Dengan pertanyaan itu dalam benaknya, Sylvia mulai berjalan menyusuri gang, memulai perjalanan kembali ke akademi bersama kelompoknya.
†
Setelah memastikan tidak ada yang mengejarnya, ia menghela napas. Napasnya terasa lega sekaligus jengkel.
“Cih, kukira itu kesempatanku. Kurasa menyerang dari depan tidak ada gunanya.”
Meski begitu, sama sekali tidak terduga bahwa bocah itu berhasil menembusnya dengan begitu cepat. Dia mungkin harus menyimpulkan bahwa bocah itu berada di atas level orang-orang yang berusaha menghentikannya daripada menyimpulkan bahwa mereka tidak berguna.

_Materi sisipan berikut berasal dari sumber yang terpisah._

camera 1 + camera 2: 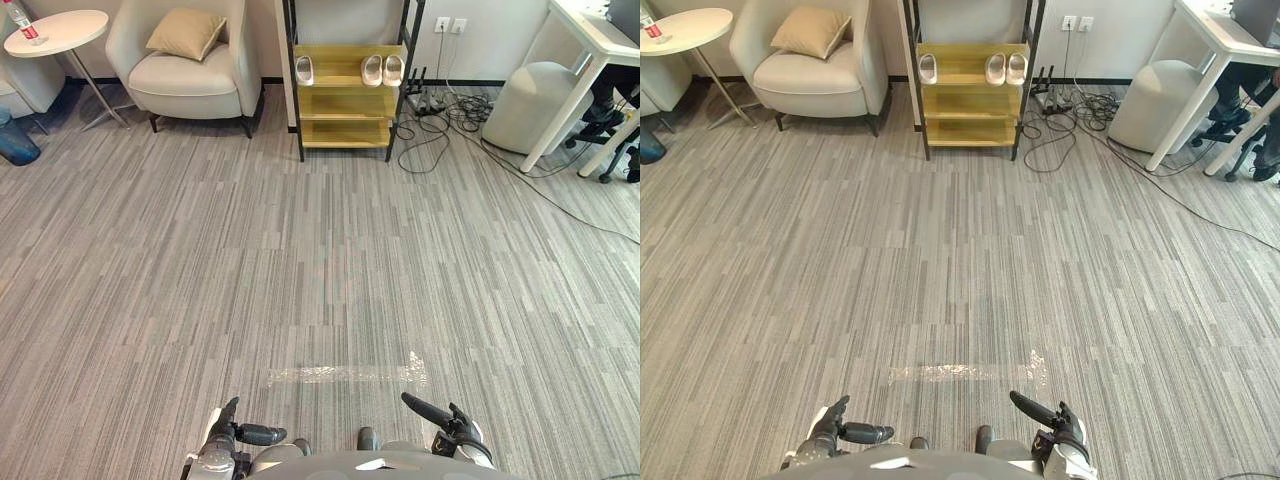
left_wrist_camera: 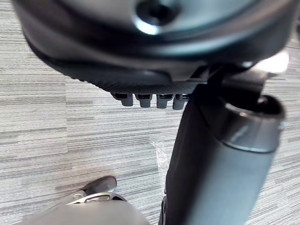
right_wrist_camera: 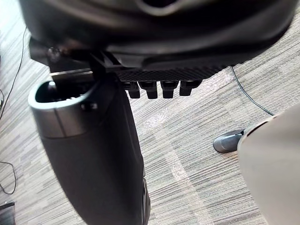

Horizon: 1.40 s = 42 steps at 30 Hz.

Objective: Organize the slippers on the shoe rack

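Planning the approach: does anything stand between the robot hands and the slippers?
Nothing visible: only carpet and tape lie between the left robot hand, the right robot hand and the slippers on the rack.

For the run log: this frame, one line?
shoe rack: far ahead | slippers: three on top visible shelf | left hand: open, empty, low | right hand: open, empty, low

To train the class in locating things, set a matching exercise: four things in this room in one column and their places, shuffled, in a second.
Things:
1 slippers
2 cushion
3 bottle
4 cables

Places:
A on the round table
B on the shoe rack, top shelf
C on the floor, right of that rack
D on the armchair

Pairs: 1-B, 2-D, 3-A, 4-C
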### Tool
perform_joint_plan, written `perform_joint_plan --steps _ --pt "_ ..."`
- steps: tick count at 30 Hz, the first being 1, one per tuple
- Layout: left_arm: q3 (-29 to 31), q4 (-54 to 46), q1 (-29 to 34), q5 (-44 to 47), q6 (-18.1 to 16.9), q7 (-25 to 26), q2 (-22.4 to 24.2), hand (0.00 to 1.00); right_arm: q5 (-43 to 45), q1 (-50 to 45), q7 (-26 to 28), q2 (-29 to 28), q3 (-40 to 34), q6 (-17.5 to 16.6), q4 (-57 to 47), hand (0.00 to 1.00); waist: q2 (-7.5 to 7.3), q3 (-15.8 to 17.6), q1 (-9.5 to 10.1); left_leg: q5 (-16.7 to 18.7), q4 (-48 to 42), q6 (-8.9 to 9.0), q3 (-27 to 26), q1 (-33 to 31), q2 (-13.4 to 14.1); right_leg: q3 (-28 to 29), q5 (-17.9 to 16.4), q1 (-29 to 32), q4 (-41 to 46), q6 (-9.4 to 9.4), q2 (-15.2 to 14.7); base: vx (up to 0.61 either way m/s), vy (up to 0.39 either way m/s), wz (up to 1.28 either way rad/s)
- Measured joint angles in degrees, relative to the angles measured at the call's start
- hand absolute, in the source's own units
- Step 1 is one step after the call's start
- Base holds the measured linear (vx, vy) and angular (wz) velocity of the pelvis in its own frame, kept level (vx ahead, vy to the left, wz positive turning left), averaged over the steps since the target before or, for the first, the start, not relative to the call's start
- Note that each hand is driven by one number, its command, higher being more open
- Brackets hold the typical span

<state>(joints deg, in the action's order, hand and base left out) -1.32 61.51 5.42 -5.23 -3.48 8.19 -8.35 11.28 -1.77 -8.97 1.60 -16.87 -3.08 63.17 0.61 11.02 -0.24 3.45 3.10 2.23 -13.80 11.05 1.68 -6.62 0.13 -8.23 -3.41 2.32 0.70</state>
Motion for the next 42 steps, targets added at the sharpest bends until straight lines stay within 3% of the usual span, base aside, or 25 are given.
perform_joint_plan --steps 20,22,24,26,28,29,30,31,34,36,37,38,39,40,41,42 --pt "0.0 0.0 -0.1 -1.0 0.3 0.1 0.0 1.00 -0.5 0.0 0.0 0.0 0.7 0.1 0.0 1.00 -0.10 -0.5 0.01 0.4 0.4 -0.33 -0.3 -1.2 0.0 -0.1 0.0 0.6 -1.2 -0.01 0.1 -0.02 -0.024 0.00" --pt "0.0 0.0 -0.4 -1.0 0.3 0.1 0.0 1.00 -0.5 0.3 0.1 0.2 0.8 0.1 0.0 1.00 -0.07 -0.7 0.31 2.7 -2.8 -0.69 -1.9 -3.8 0.5 1.2 -1.8 4.3 2.5 -0.22 0.1 0.01 -0.006 -0.34" --pt "0.0 0.0 -1.0 -0.9 0.3 0.1 -0.4 1.00 -0.2 0.5 0.0 0.3 0.8 0.3 -0.5 1.00 -0.36 -0.5 0.19 5.8 -7.3 -0.95 -3.6 -6.3 0.9 2.6 -7.5 10.7 14.0 0.13 -0.8 0.06 -0.003 -0.35" --pt "-1.3 0.0 -1.4 -0.9 0.4 0.1 -1.0 1.00 -0.2 0.4 0.0 0.4 1.0 0.3 -1.1 1.00 -0.76 -0.3 -0.01 7.8 -9.5 -1.34 -4.3 -6.2 0.3 2.2 -11.5 14.0 23.0 2.13 -2.3 0.07 0.029 -0.24" --pt "-3.2 0.0 -2.1 -0.9 0.4 0.1 -1.3 1.00 0.1 0.7 0.1 0.7 1.3 0.2 -2.0 1.00 -0.48 -0.1 -0.45 8.7 -9.3 -1.68 -4.2 -4.8 -0.2 -0.7 -12.7 18.6 35.1 3.80 -4.3 0.16 0.099 -0.06" --pt "-4.4 0.0 -3.1 -1.0 0.5 0.1 -1.5 1.00 0.2 1.1 0.2 0.8 1.4 0.0 -2.8 1.00 -0.40 0.5 -1.12 8.9 -8.8 -2.17 -3.5 -2.8 -0.6 -3.6 -13.6 22.0 43.2 3.60 -6.2 0.19 0.100 0.15" --pt "-4.6 0.1 -3.3 -1.0 0.5 0.1 -1.6 1.00 0.2 1.1 0.3 1.0 1.4 -0.2 -2.8 1.00 -0.07 0.8 -1.52 9.2 -8.5 -2.20 -3.2 -1.7 -0.6 -5.1 -14.9 22.8 45.1 2.51 -7.0 0.29 0.052 0.20" --pt "-4.6 0.0 -3.5 -1.0 0.5 0.2 -1.4 1.00 0.1 1.1 0.3 1.2 1.9 -0.3 -2.9 1.00 -0.08 0.8 -1.54 9.9 -8.0 -1.91 -2.8 -0.1 -0.4 -6.5 -16.1 23.8 45.0 0.88 -7.5 0.22 -0.013 0.19" --pt "-4.5 0.0 -4.4 -0.9 0.5 0.3 -0.5 1.00 0.1 1.7 0.3 2.0 2.0 -0.3 -4.1 1.00 1.27 1.6 -2.90 10.9 -5.8 -0.47 -1.2 3.0 2.2 -9.0 -15.7 28.5 37.2 0.19 -6.6 0.38 -0.108 0.39" --pt "-4.5 0.1 -4.5 -0.9 0.5 0.0 -0.1 1.00 0.0 2.0 0.2 3.0 2.4 -0.2 -4.1 1.00 1.63 1.9 -3.69 11.4 -4.7 1.37 -0.8 4.7 3.2 -7.8 -9.0 29.6 31.2 -0.69 -5.2 0.42 -0.183 0.34" --pt "-4.3 0.8 -4.9 -0.9 0.4 0.1 0.6 1.00 0.0 1.7 0.3 3.6 2.0 0.0 -3.7 1.00 2.75 2.2 -3.53 12.5 -4.6 3.37 -1.1 6.5 4.6 -8.3 -5.3 28.9 32.6 -3.10 -4.3 0.49 -0.213 0.13" --pt "-3.9 0.8 -5.3 -1.0 0.3 0.2 1.6 1.00 0.0 1.8 0.0 4.2 2.0 0.0 -3.7 1.00 3.65 2.4 -3.46 12.1 -5.5 4.25 -1.3 6.3 5.6 -8.6 -6.9 29.0 33.9 -4.24 -4.0 0.61 -0.266 0.16" --pt "-3.9 0.8 -6.0 -1.0 0.2 0.2 2.6 1.00 0.0 1.9 0.0 4.5 1.9 0.1 -3.6 1.00 3.93 2.6 -3.62 11.1 -8.7 5.98 -1.3 5.1 5.8 -8.8 -8.6 28.6 34.4 -4.64 -4.2 0.41 -0.173 0.13" --pt "-3.9 0.8 -6.2 -1.0 0.2 0.1 3.1 1.00 0.0 1.9 0.0 4.5 1.8 0.2 -3.4 1.00 4.12 2.7 -3.62 10.6 -11.3 6.44 -1.2 4.1 6.2 -9.0 -8.9 28.0 34.0 -4.86 -4.2 0.51 -0.237 0.19" --pt "-3.9 0.8 -6.3 -1.0 0.2 0.0 4.4 1.00 0.0 1.9 0.1 4.5 1.5 0.3 -2.5 1.00 4.15 2.7 -3.66 8.6 -19.9 6.58 -1.0 0.8 7.1 -9.4 -9.4 25.0 31.5 -5.13 -4.2 0.50 -0.229 0.26" --pt "-3.7 0.5 -6.3 -0.9 0.2 -0.2 5.6 1.00 0.0 1.4 0.0 4.5 1.6 0.5 -2.1 1.00 4.06 2.8 -3.84 5.4 -31.1 5.56 -0.7 -3.4 8.8 -9.8 -9.5 20.3 27.2 -5.13 -3.9 0.59 -0.275 0.32"
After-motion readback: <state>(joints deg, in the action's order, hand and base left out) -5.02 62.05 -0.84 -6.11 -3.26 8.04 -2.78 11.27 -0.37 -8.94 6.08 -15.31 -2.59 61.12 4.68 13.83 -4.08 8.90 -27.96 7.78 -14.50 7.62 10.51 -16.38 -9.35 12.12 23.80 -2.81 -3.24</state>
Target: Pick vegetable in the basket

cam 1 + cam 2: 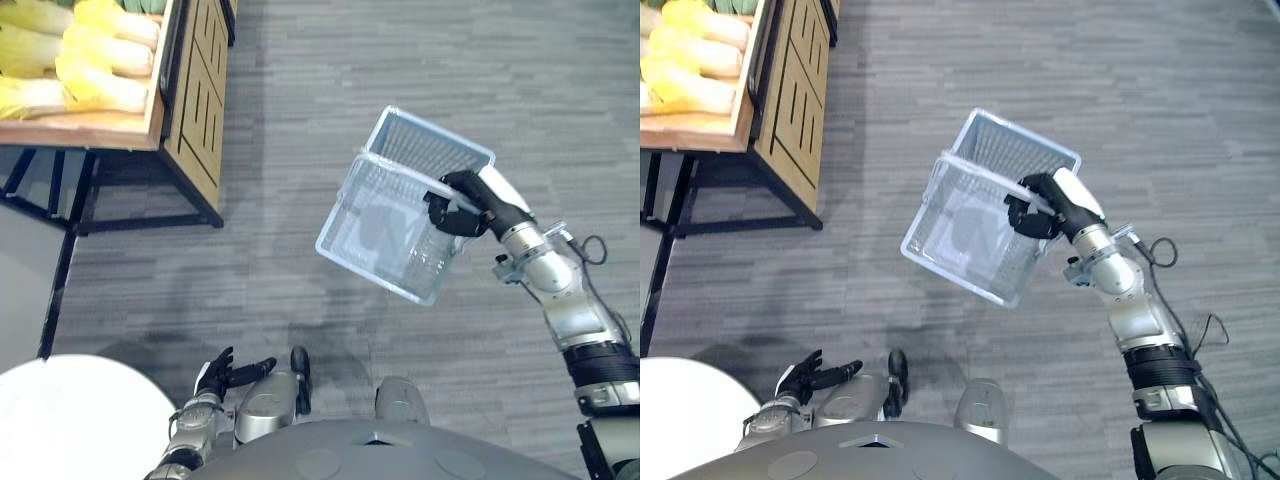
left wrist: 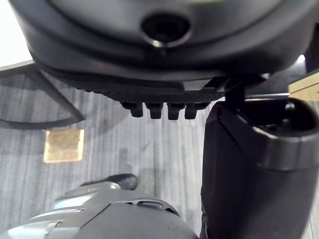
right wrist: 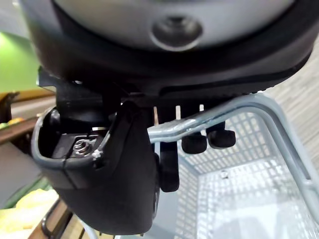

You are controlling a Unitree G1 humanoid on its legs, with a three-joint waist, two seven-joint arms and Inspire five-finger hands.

“Itu berarti aku harus memikirkan cara lain…”
Dia bertanya-tanya apa yang harus dilakukan, tetapi pola pikirnya lebih melihat ke masa depan.
Dan itu sudah bisa diduga, karena dia hampir mencapai apa yang diinginkannya.
“Terserahlah… Ujiannya berjalan lebih baik dari yang kuharapkan. Kita seharusnya bisa memecahkan segelnya. Mungkin kita harus menggunakan benda itu untuk itu… Mungkin rencana kita akan selesai jika berjalan lancar, dan bahkan jika tidak, itu akan sedikit mengguncang keadaan. Untung saja aku belum membuangnya.”
Saat dia diam-diam menyusuri jalan kembali ke akademi, sambil memikirkan apa yang akan terjadi, sudut mulutnya terangkat membentuk seringai.